An anti-dote to Nixon's pessimism on Article 50 progress can be found in Pieter Cleppe, whose "Don’t believe the bad news about Brexit" article for CapX suggests solid progress:
  1. Rights of EU citizens in UK: agreement was reached on 50 per cent of issues in just 3 days.
  2. Dispute resolution via a 3-judge panel (one UK, one EU, one mutually agreed neutral chairman) - proposed by David Davis in opposition to ECJ oversight - is supported by Germany and numerous EU officials.
  3. David Davis statement that "the UK has obligations to the EU" has opened the way for meaningful discussion on the so-called Brexit bill.
  4. Talks have opened on “wider separation issues” including trade in goods, Euratom, police and security cooperation.
Cleppe, like Nixon, also refers to media complaints over British indecision over the future relationship and believes the choice is between the Norwegian model (EEA) and a Swiss/Canadian model (bi-lateral FTA).  

I find this question mark over destination surprising. May's government has consistently made clear it wants a deep & comprehensive free trade agreement and will leave the customs union and the single market. An EEA destination seems to have been ruled out.
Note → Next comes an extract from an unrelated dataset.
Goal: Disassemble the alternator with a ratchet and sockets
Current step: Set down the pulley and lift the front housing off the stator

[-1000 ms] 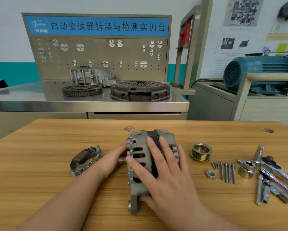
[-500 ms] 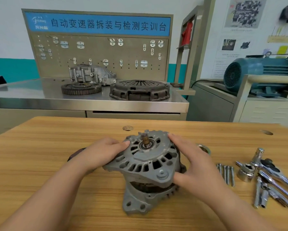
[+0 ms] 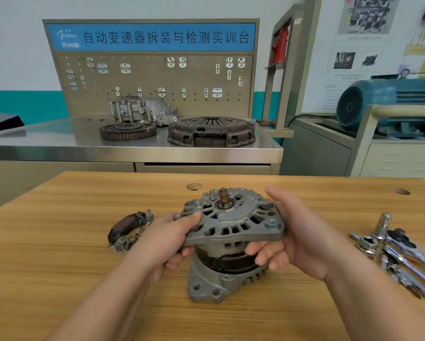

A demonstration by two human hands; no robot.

Wolfgang Munchau agrees, tweeting "Efta/EEA membership is not what Hammond is seeking. Nor is EU keen on this option. Time has moved on."  Munchau's euro-intelligence blog expands on this "Theresa May could have signalled in her Article 50 letter .. that the intention of the UK is to negotiate EEA membership after Brexit. But she didn’t. And a parliamentary bill supported that position. The EU is basing its negotiating strategy on that letter." Munchau also rules out EFTA EEA as an interim in tweeting "I hate to break it to my friends in the UK, but: no, you can’t "stay in the EEA" after Brexit" and chimes with Nixon via his blog in stating that transition can only be "a continuation of the status quo minus political representation, for a time-limited period".

Munchau also echoes Nixon in dismissing Remainer's hopes of a Brexit reprieve. The EU is not going to suddenly offer Britain a better deal than Cameron negotiated, especially on Freedom of Movement. The EU is more likely to add conditions to any attempt to revoke Article 50. The status quo ante has gone forever.
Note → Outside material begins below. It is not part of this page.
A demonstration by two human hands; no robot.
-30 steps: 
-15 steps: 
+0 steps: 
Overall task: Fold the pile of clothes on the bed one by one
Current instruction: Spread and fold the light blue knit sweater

All of which adds up as good news for those who support Brexit, especially those who support a looser Canadian/Swiss FTA over a Norwegian/EEA model. The major bone of contention now seems to be over transitional arrangements and how much freedom Britain will have in this period:
  • Will the UK be able to sign new free trade agreements during transition ? If a form of customs union agreement is struck to delay the impact of customs declarations and Rules of Origin (RoO), then it follows Britain cannot implement new FTA's. But there should be no reason to prohibit Britain negotiating new FTAs during this period to come into force once new customs arrangements are ready - which may be before the end of the transition period.
  • Will the UK be able to restrict EU immigration during transition ? This will be a difficult sell for the British government. I expect a compromise where British government will proclaim it is providing time for business to adapt via a "phased implementation" of a new immigration policy, potentially coupled with a clamp-down on benefits claimed by EU migrants.
I did see one cloud on the horizon for Brexit supporters this week, in the form of "relentless remoaner" Nick Clegg. Clegg's comments reported in the Daily Express contain the familiar and tiresome: attacks on the Prime Minister; siding with Brussels complaints over clarity on destination; describing Brexiteers as shooting themselves in the feet.  But there was also evidence of the Remain long-game, i.e. rejoining the EU as an associate member:
 “If parliament were to reject the fudge and confusion of Brexit, it may be possible to hit the pause button. This would allow the space for wise heads to sketch out a new settlement in which the Uk re-enters the EU orbit but in an outer circle.” 
This is why for me, clarity on certain issues is so crucial: transition is time-limited; based on WTO GATT 24.5; with a destination of a looser Canadian/Swiss FTA rather than a Norwegian/EEA model. That is the best and surest way to avoid a Remain campaign for EU associate membership.